What you are asked to do. In which lines of the data does the string "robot" appear? Copy every one.

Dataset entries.
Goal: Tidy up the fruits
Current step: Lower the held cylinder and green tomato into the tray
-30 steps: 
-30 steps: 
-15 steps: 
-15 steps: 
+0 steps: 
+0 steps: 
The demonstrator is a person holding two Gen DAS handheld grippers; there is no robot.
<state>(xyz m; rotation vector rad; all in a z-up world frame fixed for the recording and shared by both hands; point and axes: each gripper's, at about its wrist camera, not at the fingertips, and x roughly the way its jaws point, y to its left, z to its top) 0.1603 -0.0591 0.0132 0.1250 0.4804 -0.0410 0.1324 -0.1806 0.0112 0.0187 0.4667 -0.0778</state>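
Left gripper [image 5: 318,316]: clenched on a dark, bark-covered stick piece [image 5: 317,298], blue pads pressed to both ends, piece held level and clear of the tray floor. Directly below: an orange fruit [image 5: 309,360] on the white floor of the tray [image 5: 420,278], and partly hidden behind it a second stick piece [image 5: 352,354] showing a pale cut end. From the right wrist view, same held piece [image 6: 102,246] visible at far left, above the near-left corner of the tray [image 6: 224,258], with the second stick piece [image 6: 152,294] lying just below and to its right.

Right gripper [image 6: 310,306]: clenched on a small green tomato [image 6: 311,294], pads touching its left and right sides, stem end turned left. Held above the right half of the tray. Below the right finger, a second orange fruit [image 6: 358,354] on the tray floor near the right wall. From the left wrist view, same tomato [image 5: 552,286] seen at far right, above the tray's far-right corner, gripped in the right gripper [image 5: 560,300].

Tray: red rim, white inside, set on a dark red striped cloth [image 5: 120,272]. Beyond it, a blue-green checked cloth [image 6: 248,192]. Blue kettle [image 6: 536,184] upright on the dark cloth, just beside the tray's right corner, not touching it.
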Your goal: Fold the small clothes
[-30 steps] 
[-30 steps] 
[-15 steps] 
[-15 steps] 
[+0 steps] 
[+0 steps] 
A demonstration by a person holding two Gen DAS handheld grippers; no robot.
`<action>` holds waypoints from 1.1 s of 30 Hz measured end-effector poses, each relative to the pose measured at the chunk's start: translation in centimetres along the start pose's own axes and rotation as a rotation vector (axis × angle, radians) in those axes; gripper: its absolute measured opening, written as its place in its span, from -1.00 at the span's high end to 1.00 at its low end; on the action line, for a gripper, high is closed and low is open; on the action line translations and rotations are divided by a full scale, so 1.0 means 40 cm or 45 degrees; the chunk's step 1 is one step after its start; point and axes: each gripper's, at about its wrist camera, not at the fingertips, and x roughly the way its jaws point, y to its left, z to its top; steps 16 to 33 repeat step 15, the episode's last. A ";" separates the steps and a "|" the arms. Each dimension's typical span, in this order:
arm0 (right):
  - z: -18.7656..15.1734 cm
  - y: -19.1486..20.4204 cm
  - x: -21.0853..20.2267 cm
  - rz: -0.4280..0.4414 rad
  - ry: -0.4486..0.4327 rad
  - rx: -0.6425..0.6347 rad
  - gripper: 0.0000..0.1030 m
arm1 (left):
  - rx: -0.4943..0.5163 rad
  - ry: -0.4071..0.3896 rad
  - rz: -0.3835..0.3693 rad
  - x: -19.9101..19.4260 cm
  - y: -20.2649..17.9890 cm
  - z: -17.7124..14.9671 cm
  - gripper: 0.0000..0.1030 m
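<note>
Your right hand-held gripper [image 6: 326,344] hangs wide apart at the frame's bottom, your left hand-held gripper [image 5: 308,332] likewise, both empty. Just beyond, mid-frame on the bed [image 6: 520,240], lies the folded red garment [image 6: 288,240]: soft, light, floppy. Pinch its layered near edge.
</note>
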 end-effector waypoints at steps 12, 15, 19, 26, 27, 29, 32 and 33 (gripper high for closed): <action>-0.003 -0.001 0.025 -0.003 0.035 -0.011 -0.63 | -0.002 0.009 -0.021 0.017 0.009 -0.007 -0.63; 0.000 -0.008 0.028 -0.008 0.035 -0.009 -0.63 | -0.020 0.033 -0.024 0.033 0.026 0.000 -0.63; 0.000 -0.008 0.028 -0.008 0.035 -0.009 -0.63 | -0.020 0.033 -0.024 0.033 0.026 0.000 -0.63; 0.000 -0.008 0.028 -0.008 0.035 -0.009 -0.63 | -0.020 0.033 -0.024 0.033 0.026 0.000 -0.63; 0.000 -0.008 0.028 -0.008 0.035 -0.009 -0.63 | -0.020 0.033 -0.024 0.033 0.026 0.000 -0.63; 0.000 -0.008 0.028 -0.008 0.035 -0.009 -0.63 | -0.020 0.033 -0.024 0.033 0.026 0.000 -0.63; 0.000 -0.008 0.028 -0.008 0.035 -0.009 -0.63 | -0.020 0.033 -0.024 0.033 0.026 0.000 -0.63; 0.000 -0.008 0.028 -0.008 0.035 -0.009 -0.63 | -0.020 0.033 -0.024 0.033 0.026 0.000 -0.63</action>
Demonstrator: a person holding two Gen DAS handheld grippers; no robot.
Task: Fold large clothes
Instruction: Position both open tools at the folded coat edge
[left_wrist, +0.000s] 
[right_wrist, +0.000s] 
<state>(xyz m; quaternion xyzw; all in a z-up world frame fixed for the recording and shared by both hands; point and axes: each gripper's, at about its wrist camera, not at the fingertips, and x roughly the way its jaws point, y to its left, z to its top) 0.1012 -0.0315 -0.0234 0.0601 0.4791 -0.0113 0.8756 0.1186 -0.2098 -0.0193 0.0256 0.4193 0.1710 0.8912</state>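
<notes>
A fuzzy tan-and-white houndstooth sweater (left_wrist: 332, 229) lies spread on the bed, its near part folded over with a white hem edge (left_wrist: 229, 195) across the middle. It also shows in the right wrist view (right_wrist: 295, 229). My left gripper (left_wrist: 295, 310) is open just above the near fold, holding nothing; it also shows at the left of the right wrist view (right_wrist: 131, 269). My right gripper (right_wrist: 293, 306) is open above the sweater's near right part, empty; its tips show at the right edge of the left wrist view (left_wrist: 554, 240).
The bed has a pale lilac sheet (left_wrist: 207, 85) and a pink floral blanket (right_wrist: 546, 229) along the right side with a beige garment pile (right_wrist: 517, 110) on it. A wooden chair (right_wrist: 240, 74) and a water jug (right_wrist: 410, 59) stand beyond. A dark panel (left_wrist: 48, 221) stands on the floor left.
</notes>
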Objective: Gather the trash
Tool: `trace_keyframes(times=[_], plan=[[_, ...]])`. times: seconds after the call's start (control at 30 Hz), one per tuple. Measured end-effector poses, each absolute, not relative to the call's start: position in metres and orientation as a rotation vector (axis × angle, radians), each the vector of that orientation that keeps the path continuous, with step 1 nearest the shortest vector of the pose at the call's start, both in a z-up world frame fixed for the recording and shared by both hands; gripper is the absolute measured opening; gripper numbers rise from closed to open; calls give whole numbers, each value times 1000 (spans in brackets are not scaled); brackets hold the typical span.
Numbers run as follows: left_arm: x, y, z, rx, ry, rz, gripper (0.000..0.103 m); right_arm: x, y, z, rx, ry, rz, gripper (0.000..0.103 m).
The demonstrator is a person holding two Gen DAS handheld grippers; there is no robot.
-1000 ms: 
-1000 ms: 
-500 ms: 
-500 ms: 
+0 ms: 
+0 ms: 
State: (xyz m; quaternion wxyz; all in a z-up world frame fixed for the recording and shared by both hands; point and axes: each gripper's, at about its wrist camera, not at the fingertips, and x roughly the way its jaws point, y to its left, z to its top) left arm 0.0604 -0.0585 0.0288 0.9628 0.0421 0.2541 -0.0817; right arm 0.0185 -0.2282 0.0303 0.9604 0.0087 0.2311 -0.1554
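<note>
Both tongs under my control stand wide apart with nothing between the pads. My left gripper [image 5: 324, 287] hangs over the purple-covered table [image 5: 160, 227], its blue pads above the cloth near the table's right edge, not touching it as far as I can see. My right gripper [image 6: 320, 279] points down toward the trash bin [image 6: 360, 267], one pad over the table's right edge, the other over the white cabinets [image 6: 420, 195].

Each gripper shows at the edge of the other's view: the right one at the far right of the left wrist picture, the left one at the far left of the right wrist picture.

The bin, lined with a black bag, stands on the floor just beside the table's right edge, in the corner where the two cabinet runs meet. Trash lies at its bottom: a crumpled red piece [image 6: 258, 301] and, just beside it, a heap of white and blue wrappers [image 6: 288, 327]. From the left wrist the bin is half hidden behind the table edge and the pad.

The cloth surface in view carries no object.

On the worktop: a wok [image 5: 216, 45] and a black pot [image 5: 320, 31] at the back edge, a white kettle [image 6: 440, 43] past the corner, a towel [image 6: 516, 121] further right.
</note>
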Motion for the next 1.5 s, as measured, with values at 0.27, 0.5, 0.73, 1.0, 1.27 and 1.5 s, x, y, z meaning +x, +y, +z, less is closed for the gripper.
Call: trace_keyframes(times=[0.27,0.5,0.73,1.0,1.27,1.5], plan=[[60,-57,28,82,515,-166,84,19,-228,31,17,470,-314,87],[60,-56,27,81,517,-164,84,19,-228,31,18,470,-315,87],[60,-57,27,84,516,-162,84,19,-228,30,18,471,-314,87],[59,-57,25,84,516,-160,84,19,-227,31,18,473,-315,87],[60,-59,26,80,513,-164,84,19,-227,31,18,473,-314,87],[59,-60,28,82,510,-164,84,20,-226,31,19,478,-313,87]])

The completed task.
The demonstrator is a person holding two Gen DAS handheld grippers; there is no robot.
A demonstration by a person holding two Gen DAS handheld grippers; no robot.
Demonstrator: a person holding two Gen DAS handheld grippers; no robot.
The demonstrator is a person holding two Gen DAS handheld grippers; there is no robot.

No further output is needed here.